→ Your objective: Please give back, word for word, only the lines starting at the one containing "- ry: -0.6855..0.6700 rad" and ending at the one containing "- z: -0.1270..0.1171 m" within the material below.

→ Data records:
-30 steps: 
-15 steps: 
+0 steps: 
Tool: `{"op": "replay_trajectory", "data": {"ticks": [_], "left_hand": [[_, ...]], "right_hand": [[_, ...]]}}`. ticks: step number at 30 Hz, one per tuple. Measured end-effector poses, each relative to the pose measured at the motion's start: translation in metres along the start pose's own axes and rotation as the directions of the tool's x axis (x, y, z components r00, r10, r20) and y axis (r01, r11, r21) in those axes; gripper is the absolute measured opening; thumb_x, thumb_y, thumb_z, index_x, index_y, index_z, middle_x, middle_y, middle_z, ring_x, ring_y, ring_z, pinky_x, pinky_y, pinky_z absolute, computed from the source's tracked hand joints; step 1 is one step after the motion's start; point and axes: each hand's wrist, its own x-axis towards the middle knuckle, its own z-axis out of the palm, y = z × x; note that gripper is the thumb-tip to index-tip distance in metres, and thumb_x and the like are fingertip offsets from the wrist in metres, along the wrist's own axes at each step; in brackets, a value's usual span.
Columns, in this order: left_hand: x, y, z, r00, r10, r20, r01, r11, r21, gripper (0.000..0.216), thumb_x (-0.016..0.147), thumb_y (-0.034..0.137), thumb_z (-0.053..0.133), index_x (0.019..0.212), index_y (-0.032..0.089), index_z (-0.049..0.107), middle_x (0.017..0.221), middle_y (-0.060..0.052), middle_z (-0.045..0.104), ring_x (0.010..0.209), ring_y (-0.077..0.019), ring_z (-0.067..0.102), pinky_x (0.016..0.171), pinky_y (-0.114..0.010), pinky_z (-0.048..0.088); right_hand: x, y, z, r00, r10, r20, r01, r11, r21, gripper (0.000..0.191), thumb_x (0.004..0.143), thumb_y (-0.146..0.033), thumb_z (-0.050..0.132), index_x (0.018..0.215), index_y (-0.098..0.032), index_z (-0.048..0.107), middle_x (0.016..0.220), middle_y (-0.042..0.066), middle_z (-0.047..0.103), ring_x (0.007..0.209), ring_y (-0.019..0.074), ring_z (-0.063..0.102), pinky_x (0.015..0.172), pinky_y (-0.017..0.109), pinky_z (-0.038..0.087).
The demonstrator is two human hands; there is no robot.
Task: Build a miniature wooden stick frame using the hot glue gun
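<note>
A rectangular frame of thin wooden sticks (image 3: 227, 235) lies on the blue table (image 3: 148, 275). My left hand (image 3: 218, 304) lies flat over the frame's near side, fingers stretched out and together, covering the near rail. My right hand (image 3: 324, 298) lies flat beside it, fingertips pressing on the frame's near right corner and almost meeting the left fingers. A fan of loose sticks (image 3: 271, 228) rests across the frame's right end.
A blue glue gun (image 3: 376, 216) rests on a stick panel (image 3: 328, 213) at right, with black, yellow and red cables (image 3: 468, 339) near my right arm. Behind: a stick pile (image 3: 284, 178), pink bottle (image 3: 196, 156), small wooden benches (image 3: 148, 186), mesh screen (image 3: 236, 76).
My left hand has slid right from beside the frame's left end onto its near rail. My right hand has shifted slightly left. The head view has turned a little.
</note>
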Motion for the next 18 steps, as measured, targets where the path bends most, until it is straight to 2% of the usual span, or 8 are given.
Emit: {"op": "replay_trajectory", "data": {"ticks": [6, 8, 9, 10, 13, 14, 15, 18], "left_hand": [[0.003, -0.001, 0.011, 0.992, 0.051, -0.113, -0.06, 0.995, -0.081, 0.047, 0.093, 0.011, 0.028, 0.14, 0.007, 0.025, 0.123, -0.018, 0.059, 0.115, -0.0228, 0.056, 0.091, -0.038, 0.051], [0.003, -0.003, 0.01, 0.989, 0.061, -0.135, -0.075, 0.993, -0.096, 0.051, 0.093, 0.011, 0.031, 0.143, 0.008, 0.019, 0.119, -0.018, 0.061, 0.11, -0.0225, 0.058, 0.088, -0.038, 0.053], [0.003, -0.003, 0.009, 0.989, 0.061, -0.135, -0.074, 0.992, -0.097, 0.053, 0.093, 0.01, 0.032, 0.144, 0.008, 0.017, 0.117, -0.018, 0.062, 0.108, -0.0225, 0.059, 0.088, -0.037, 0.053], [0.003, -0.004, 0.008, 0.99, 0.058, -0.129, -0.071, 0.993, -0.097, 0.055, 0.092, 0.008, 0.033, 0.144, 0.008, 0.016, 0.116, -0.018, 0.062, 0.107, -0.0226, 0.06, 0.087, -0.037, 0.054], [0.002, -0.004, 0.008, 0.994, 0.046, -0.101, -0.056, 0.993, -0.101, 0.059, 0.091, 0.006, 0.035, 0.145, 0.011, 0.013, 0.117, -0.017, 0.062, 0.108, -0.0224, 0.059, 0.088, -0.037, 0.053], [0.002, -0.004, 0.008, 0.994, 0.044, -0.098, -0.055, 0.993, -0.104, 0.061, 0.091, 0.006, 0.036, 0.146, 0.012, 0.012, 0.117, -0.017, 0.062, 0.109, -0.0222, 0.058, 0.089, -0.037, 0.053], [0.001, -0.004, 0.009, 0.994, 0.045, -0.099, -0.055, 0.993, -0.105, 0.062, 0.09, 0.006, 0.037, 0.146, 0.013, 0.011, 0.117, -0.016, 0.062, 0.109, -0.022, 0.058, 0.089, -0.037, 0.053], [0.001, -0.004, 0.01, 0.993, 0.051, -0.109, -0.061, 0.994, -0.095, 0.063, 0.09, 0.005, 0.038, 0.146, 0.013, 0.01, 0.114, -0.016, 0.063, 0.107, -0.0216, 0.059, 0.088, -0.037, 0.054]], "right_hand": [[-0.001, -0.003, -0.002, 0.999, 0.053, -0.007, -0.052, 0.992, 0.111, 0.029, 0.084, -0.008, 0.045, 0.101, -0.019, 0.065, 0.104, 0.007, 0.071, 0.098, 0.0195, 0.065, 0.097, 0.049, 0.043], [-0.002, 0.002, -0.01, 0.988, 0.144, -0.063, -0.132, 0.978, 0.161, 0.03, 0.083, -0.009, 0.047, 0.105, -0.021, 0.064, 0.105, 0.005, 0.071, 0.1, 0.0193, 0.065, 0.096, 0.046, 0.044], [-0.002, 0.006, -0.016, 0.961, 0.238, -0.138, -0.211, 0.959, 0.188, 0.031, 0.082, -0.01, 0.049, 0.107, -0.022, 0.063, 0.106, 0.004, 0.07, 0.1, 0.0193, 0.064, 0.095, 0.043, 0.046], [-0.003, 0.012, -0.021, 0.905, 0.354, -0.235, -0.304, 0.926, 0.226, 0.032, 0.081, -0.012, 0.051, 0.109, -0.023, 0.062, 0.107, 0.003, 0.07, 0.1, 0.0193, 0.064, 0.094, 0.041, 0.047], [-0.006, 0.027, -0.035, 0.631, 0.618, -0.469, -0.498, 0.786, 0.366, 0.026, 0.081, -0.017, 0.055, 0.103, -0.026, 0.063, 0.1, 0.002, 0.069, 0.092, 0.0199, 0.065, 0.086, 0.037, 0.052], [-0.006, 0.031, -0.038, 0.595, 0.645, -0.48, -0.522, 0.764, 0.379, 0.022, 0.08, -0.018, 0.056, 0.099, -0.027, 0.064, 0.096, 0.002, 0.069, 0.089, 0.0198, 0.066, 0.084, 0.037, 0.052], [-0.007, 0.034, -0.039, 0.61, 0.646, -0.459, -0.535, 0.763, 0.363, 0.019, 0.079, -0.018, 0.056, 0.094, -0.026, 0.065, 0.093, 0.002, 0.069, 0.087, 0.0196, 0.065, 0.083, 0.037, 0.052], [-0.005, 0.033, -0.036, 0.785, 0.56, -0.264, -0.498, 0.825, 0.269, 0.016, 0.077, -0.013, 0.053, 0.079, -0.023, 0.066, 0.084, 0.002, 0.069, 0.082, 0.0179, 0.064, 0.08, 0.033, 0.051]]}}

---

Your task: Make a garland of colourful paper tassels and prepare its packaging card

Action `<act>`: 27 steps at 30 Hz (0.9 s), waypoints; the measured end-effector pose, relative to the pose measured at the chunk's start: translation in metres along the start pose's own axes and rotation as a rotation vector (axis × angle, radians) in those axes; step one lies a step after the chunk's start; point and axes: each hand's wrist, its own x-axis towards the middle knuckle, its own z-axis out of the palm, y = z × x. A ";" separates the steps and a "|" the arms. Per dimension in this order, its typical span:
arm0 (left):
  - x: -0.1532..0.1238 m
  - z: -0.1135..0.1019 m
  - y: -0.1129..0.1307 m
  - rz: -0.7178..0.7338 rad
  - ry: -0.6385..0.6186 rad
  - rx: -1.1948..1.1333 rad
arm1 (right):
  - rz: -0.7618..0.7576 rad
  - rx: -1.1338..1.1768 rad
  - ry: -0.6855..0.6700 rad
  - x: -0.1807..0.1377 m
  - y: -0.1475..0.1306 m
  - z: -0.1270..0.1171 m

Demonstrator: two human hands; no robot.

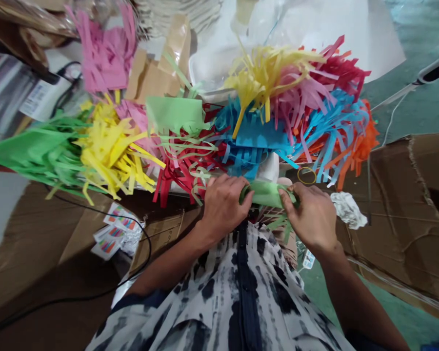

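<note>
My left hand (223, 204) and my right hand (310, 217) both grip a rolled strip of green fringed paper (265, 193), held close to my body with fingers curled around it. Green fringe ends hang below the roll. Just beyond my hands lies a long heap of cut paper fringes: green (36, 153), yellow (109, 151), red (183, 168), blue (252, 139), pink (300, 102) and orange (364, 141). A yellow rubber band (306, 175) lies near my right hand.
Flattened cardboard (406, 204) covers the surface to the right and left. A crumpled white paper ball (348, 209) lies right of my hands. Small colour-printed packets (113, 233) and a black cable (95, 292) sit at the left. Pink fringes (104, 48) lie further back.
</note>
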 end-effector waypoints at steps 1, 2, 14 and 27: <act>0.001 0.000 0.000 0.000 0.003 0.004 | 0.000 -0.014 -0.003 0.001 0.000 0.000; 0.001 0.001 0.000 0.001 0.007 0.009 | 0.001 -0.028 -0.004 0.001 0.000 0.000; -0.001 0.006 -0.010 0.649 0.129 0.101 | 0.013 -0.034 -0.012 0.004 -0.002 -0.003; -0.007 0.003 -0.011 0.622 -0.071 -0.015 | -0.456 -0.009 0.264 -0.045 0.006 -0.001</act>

→ Exercise result:
  - ry: -0.6855..0.6700 rad
  - x: -0.1807..0.1377 m
  - y: -0.1475..0.1306 m
  - z: -0.1270..0.1171 m

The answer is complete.